“Trata-se de uma questão sensível, mas a retórica, hoje em dia, é semelhante à dos anos 1930 contra os judeus. A extrema direita apropriou-se do discurso público. Muito do que a extrema direita diz sobre o assunto é falso. Os números que eles dão são falsos e não passam de retórica. De alguma forma o quadro que transmitem é o que está a criar medo nas pessoas”, acusa Janne Teller acrescentando que se trata de uma séria questão humanitária.

“As pessoas fogem das guerras e nós que vivemos em países seguros temos uma obrigação humanitária para com os refugiados.

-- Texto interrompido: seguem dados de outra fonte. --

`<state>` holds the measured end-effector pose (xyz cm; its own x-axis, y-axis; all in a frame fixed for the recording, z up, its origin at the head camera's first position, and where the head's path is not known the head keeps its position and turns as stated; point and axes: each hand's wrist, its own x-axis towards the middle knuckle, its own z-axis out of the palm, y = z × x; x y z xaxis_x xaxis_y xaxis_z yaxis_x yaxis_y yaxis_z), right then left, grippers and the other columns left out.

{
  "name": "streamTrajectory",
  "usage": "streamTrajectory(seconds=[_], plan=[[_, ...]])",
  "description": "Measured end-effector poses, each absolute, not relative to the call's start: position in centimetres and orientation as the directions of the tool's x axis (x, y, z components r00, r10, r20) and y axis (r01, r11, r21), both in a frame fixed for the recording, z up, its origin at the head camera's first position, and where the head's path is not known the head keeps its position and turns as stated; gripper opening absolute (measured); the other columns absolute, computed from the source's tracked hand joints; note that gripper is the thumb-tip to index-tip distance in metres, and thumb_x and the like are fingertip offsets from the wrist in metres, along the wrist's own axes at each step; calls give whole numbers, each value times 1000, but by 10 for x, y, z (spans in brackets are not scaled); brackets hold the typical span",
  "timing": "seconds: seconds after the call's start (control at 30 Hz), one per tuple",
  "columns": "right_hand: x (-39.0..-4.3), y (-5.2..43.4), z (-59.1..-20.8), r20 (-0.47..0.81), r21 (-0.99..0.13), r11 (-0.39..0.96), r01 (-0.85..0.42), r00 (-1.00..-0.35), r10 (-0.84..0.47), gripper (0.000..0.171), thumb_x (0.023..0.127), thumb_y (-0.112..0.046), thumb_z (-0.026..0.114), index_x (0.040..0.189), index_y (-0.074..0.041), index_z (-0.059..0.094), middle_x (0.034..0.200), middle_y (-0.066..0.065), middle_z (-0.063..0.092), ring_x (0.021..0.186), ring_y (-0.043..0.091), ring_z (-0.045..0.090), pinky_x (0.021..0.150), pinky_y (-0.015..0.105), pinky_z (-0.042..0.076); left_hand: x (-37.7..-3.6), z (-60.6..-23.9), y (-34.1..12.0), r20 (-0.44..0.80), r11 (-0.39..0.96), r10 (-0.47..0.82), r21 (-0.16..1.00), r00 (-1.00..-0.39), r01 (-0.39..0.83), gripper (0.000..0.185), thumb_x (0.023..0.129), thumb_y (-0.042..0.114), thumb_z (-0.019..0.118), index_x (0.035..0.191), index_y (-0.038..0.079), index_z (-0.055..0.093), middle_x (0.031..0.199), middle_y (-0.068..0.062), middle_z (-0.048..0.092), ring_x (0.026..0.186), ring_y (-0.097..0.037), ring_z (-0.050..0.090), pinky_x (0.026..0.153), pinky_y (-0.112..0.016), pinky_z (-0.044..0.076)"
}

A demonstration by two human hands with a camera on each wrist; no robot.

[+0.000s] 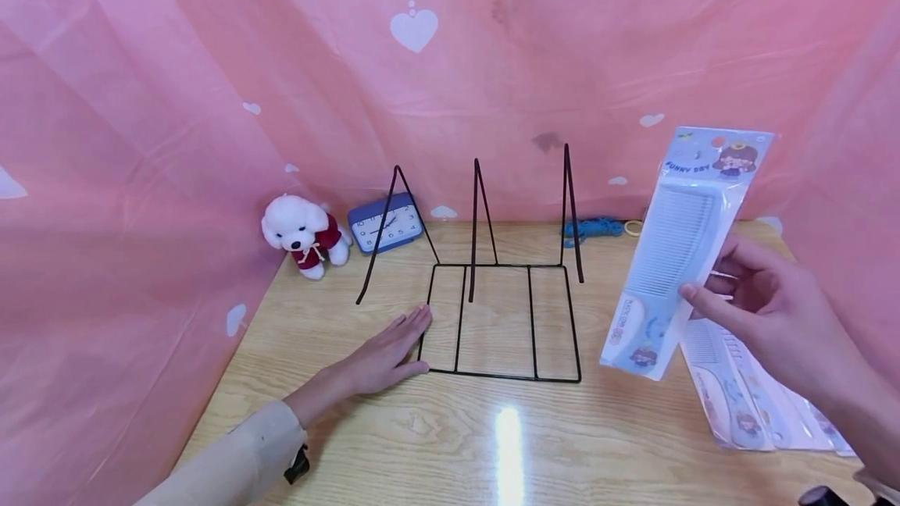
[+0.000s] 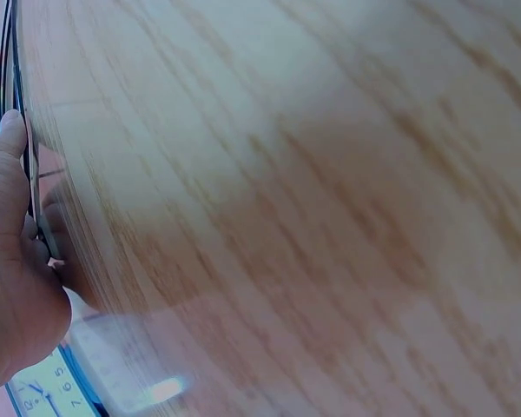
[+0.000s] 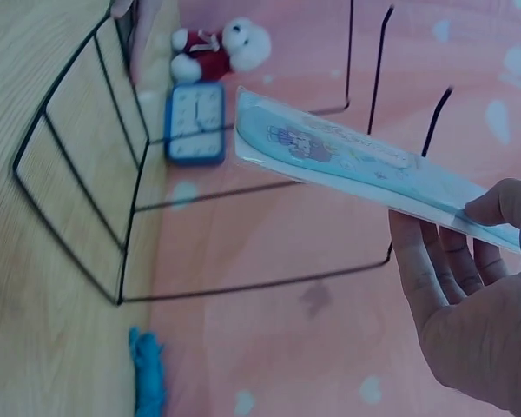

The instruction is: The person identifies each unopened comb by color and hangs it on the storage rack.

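From the head view I see my left hand (image 1: 383,354) lying flat, fingers straight, on the table (image 1: 422,443), fingertips touching the left edge of the wire rack (image 1: 501,322). My right hand (image 1: 769,311) pinches a packaged comb (image 1: 678,248), held up right of the rack above more combs (image 1: 745,397). A toy dog (image 1: 304,234) and clock (image 1: 387,223) stand behind.

Left wrist: fingers (image 2: 13,139) press against the rack wire (image 2: 22,130).

Right wrist: fingers (image 3: 438,261) curl under the comb (image 3: 365,156), thumb on top
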<state>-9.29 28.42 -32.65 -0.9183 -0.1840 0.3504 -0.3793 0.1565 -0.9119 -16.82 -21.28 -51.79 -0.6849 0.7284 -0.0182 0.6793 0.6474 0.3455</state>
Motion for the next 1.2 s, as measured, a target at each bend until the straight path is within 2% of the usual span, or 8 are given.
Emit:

Para lhes darmos proteção até que os países de origem dos refugiados voltem a ser seguros outra vez”, afirma a autora da história publicada inicialmente em 2001 na Dinamarca e que se encontra atualmente traduzido em mais de vinte línguas.

O conto, encadernado como um passaporte da União Europeia, imagina uma situação de conflito para cada país onde é publicado.

“E se Portugal estivesse em guerra. Para onde ias tu? Se as bombas tivessem destruído a maior parte da cidade de Lisboa, a maior parte de Portugal, deixando o país em ruínas?” escreve a autora sobre uma guerra igual às guerras reais que afetam países como a Síria ou a Líbia, mas que desta vez atingiria a população portuguesa.

No texto, Janne Teller dirige-se diretamente ao leitor transformado em vítima de uma guerra em Portugal e obrigado como tantos outros a procurar refúgio longe do país onde nasceu.

“Seis semanas depois, estás no Egito. Vives numa tenda”, continua a autora que transporta o leitor para uma realidade que costuma afetar outros povos.

“Para Portugal escolhi um regime nacionalista e autocrático que, no rescaldo do fim da União Europeia, entra em guerra com o intuito de restabelecer o domínio português sobre a Espanha e o sul de França, como no tempo dos visigodos”, escreve a autora no posfácio da publicação

Especialista em macroeconomia, Janne Teller, 54 anos, trabalhou para a União Europeia e Nações Unidas, em questões ligadas a gestão de conflitos, sobretudo no continente africano.

“Eu sou descendente de refugiados austríacos que chegaram à Dinamarca através da Cruz Vermelha após a II Guerra Mundial (1945). O facto de as pessoas terem perdido tudo numa guerra não as transforma em pessoas menores e eu queria fazer com que as pessoas compreendessem o que é ser refugiado, o que é perder o controlo da própria vida, da identidade ou estatuto social”, explica a autora que pretende provocar a reflexão sobre os refugiados de guerra ou migrantes económicos.

“Este livro pretende ajudar a compreender os refugiados. Entendendo o problema as atitudes políticas podem ser melhores. Esse foi um dos motivos que me levou a escrever o conto em 2001. Mesmo na Dinamarca, pessoas tolerantes, informadas e com estudos começaram a referir-se aos emigrantes como pessoas de ‘terceira categoria’”, recorda.

Segundo a autora, o conto é “bem acolhido” pelos estudantes e pelas gerações mais jovens tendo sido já adaptado a peças de teatro e “transformado” em ópera na Alemanha, mas, refere, encontra resistência por parte de “alguns” políticos.

“Encontrei, por exemplo, grandes resistências entre os políticos dinamarqueses. Durante uma distribuição do livro no Parlamento um membro do governo disse que tal coisa não poderia acontecer na Dinamarca. O problema das pessoas que não conseguem imaginar-se como refugiados são aquelas que mais medo têm deste tipo de mensagem”, refere Teller sublinhando que antes de apresentar soluções é preciso entender “verdadeiramente” os problemas.

“Geralmente as pessoas não são más. Vivem preocupadas com as suas próprias vidas e com os problemas que têm de enfrentar todos os dias e é preciso que alguém ajude a imaginar a vida de outras pessoas e a literatura é um veículo para a imaginação. Quando somos confrontados com outras histórias acabamos por compreender melhor as outras pessoas. A literatura muda as ideias das pessoas e eu acredito nisso”.

O livro “Guerra – E se fosse aqui?”, da Bertrand Editora, que é ilustrado por Helle Vibeke Jensen, foi traduzido para português por Rosa Amorim e foi lançado esta semana em Portugal.